[Input Boundary: Start]

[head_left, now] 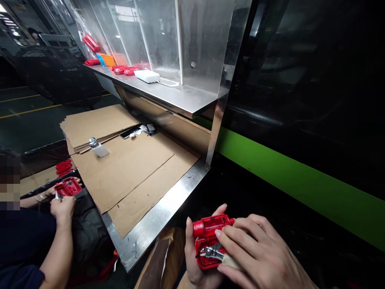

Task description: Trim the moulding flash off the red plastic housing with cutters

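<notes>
My left hand (192, 257) cups a red plastic housing (209, 233) from below, low in the head view. My right hand (258, 253) lies over the part and holds a small metal cutter (215, 252) with a pale handle, its tip against the housing's lower edge. Both hands are off the right side of the steel table (156, 222), above a dark floor.
Cardboard sheets (126, 164) cover the table, with a metal scraper (96, 147) and a phone (130, 132) on them. A steel shelf (177, 96) above carries red parts (124, 70) and a white box (146, 75). At left, another person's hands (61, 204) work on a red housing (67, 187).
</notes>
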Demonstrator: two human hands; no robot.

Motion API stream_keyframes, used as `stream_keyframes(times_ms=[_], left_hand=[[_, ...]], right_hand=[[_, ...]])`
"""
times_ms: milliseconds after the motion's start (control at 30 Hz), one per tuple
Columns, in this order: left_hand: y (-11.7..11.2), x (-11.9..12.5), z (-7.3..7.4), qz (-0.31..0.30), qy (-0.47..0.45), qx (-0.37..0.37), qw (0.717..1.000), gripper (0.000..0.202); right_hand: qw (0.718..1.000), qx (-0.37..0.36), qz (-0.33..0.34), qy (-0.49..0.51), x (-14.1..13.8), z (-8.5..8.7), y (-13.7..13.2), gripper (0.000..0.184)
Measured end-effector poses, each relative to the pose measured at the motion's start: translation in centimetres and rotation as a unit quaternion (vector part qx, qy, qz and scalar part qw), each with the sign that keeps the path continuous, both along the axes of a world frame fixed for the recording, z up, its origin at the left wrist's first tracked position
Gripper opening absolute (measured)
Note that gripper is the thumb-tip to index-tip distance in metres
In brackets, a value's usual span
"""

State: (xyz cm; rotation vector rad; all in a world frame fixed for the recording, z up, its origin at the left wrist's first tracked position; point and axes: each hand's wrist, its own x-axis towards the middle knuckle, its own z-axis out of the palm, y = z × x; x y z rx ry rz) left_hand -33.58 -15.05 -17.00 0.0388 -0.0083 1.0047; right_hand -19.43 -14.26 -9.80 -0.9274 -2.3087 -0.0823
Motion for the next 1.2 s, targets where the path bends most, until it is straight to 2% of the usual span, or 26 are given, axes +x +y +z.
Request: stream_keyframes(times_ms=[433,733,967,1100,1200], left_hand=[[0.2,0.3,0.0,0.003,0.000,-0.027,1.000,0.081],[0.1,0.8,-0.1,-0.001,0.061,-0.074,0.995,0.080],[-0.2,1.0,-0.6,0.000,0.041,-0.113,0.993,0.077],[-0.2,1.0,-0.9,0.012,0.049,-0.121,0.991,0.074],[0.0,0.8,-0.8,0.045,0.064,-0.105,0.991,0.070]], right_hand=[[1.000,-0.010,0.000,-0.018,0.0,-0.2,0.4,0.030],[0.997,-0.010,-0.006,-0.070,0.2,0.2,0.6,0.037],[0.997,0.001,0.034,-0.071,-0.1,-1.1,0.7,0.016],[0.996,-0.053,0.027,-0.071,0.5,-1.2,0.5,0.020],[0.997,-0.074,-0.004,-0.037,1.1,-0.8,0.3,0.029]])
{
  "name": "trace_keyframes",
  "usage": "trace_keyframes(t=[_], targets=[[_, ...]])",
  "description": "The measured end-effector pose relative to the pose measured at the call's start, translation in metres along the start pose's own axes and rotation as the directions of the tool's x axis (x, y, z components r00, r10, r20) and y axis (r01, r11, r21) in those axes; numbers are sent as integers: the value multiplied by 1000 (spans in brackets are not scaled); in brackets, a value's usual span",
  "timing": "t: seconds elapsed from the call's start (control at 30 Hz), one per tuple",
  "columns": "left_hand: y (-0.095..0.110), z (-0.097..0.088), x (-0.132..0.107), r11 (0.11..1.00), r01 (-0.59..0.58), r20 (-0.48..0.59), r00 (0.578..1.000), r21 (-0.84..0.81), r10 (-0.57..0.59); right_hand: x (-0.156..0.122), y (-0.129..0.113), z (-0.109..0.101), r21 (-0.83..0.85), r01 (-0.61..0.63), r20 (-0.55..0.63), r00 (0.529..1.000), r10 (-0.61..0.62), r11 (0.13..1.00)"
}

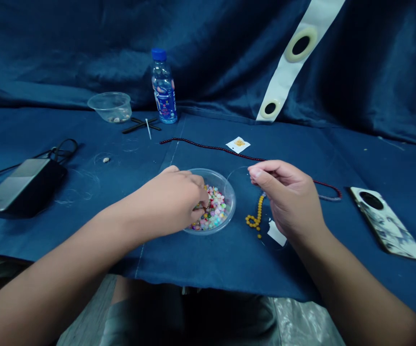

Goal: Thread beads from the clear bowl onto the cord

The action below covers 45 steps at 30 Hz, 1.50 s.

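Beads (213, 211) in mixed pinks, greens and whites fill a clear plastic bowl (229, 190) as a person's left hand (168, 202) dips in, its fingers (201, 198) bunched together among the pile; whether they have closed on a bead cannot be told from this view. The right hand (283, 197) is raised just beside the bowl, its thumb and forefinger (253, 175) pressed together on what appears to be a thin clear thread (237, 169), held up where it stays off the cloth. Under that hand lie a short run of amber beads (255, 216) and a scrap of white paper (276, 233). The bowl sits between the hands, apparently placed within easy reach of both, on a blue cloth (85, 235). A long strand of dark red beads (211, 148) curves across the far side of the bowl toward the right, near a small paper packet (238, 144). To the right lies a phone in a patterned case (388, 223); to the left, a black power bank (23, 187) with its cable. Farther back stand a clear plastic cup (110, 106), crossed black sticks (141, 125) and a blue-capped water bottle (163, 86), against a blue curtain (373, 72).
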<state>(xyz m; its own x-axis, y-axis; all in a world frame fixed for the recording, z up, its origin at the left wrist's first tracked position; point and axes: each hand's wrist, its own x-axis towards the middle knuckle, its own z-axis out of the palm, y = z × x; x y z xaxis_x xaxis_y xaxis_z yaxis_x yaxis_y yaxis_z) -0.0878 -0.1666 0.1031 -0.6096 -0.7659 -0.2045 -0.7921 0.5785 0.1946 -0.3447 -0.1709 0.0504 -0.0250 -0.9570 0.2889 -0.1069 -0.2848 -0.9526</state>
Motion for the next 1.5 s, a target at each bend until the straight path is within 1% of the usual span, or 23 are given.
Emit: trace_keyframes(t=[0.17, 0.27, 0.33, 0.37, 0.4, 0.43, 0.47, 0.53, 0.6, 0.63, 0.7, 0.73, 0.77, 0.8, 0.83, 0.87, 0.93, 0.97, 1.03, 1.17, 1.27, 1.37, 1.5], targets=[[9, -3, 4, 997, 39, 58, 997, 68, -43, 0, 0, 1, 1, 2, 0, 1000, -2, 1000], [9, -2, 3, 996, 33, 54, 998, 83, -38, 1, 1, 1, -3, 1, 0, 1000, -1, 1000], [3, 0, 0, 1000, 3, 0, 1000, 23, -3, 1, 1, 1, -2, 4, -5, 1000, -4, 1000], [0, 2, -2, 999, -29, -55, 998, -38, 27, 1, 0, 2, -3, 8, -10, 1000, -8, 1000], [-5, 3, -5, 990, -71, -130, 990, -119, 55, 0, 0, 2, -7, 15, -17, 1000, -15, 1000], [-10, 6, -7, 970, -118, -222, 973, -211, 71, 0, -1, 2, -15, 21, -22, 1000, -21, 1000], [-14, 8, -9, 938, -166, -315, 947, -306, 65, -1, -2, 2, -26, 28, -24, 999, -29, 999], [-22, 15, -11, 839, -263, -473, 881, -476, 8, -3, -3, 3, -50, 40, -15, 999, -41, 998], [-27, 22, -11, 717, -363, -568, 821, -595, -57, -5, -4, 5, -70, 52, 8, 999, -51, 996], [-28, 25, -10, 646, -412, -595, 800, -642, -81, -6, -4, 6, -79, 64, 18, 998, -63, 995], [-30, 30, -8, 514, -487, -617, 780, -706, -109, -8, -5, 8, -99, 104, 48, 994, -100, 990], [-31, 32, -7, 470, -501, -612, 783, -727, -114, -8, -5, 9, -105, 129, 63, 990, -123, 986], [-31, 34, -6, 448, -504, -606, 787, -739, -114, -9, -6, 11, -108, 154, 76, 986, -146, 982], [-31, 34, -6, 456, -498, -601, 792, -738, -107, -9, -6, 12, -109, 174, 87, 982, -165, 979], [-30, 35, -6, 498, -489, -605, 791, -716, -94, -10, -6, 13, -110, 187, 96, 980, -177, 976], [-29, 35, -6, 566, -481, -622, 780, -670, -73, -11, -7, 14, -109, 194, 103, 978, -183, 975], [-27, 36, -5, 711, -472, -677, 736, -521, -6, -13, -7, 15, -94, 197, 123, 975, -185, 976], [-26, 37, -5, 764, -468, -700, 713, -444, 30, -14, -7, 16, -79, 196, 134, 974, -184, 977], [-23, 38, -5, 819, -466, -739, 669, -335, 79, -16, -8, 18, -46, 188, 153, 972, -179, 981], [-23, 39, -5, 857, -454, -811, 580, -243, 78, -18, -8, 20, -16, 164, 178, 971, -158, 986], [-25, 39, -4, 859, -460, -839, 539, -226, 68, -17, -7, 19, -21, 149, 185, 972, -143, 989], [-26, 39, -4, 865, -447, -846, 530, -228, 50, -16, -6, 16, -43, 140, 166, 977, -131, 989], [-24, 38, -6, 863, -427, -829, 558, -271, 16, -16, -7, 13, -79, 104, 161, 983, -91, 991]])
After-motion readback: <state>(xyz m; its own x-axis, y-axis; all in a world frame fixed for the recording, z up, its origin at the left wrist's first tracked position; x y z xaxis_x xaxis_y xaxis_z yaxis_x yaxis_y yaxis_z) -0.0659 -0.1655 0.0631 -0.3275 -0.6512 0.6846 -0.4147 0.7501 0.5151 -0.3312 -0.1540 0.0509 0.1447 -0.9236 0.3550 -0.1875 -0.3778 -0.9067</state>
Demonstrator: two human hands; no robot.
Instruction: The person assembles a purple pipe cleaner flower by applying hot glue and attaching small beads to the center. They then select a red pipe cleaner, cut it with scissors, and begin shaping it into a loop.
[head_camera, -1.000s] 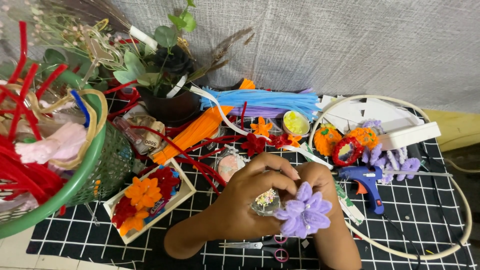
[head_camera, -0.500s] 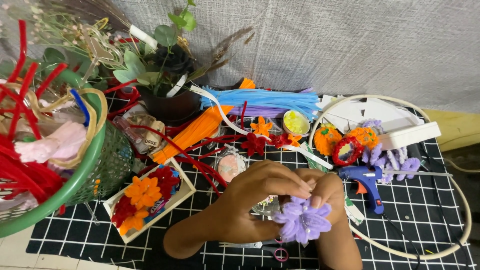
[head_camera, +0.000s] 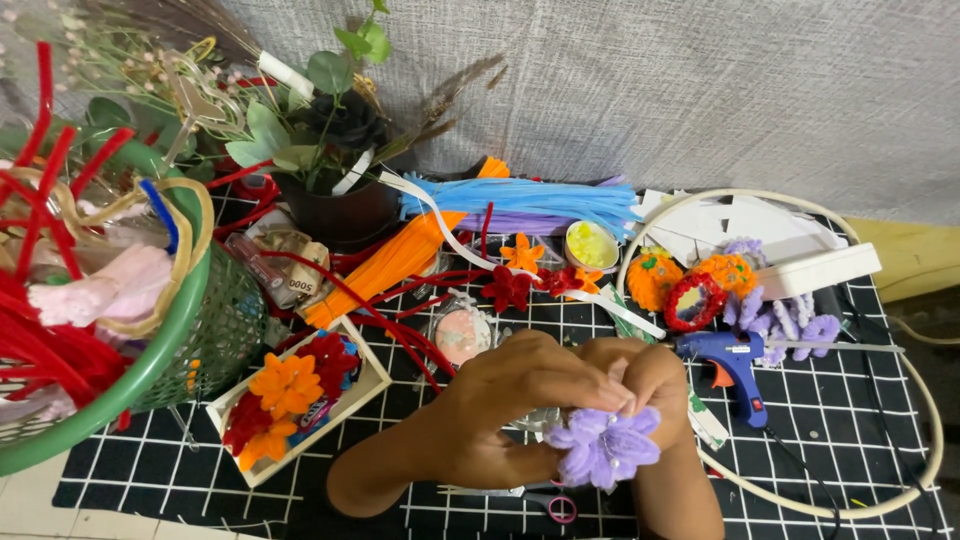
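I see my left hand (head_camera: 510, 400) and right hand (head_camera: 650, 385) pressed together, fingers curled shut around a fuzzy purple pipe-cleaner flower (head_camera: 603, 446), which sits at the fingertips above the black mat with a white grid (head_camera: 840, 420). Just right of the flower lies a blue hot-glue gun (head_camera: 735, 358). Left of the flower rests a shallow white box of orange and red fuzzy flowers (head_camera: 290, 395), and farther left a green mesh basket (head_camera: 190, 340) stuffed with red stems. Behind the flower lie bundled orange, blue and purple pipe cleaners (head_camera: 520, 205) beside a dark potted plant (head_camera: 335, 200). A pale hoop (head_camera: 925, 400) curves around to the flower's right.
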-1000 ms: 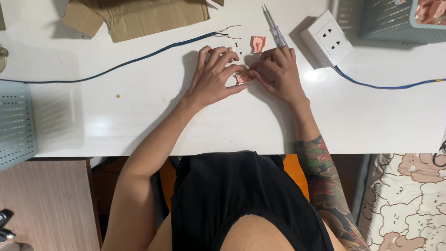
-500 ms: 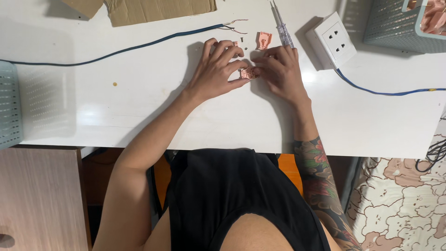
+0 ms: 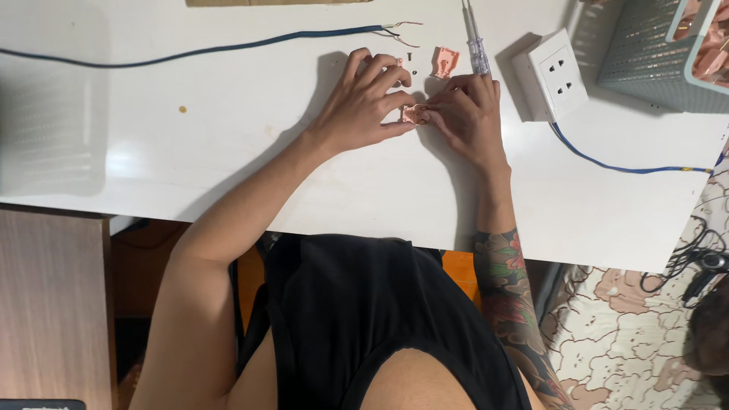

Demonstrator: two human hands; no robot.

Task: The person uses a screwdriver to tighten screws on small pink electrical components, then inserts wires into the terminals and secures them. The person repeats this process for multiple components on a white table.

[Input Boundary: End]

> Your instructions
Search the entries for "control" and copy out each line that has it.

> Response to the exercise
times_ms: milliseconds after the motion's start (control at 30 Hz), one per tuple
  "timing": "t: seconds elapsed from the call's start (control at 30 Hz), one per tuple",

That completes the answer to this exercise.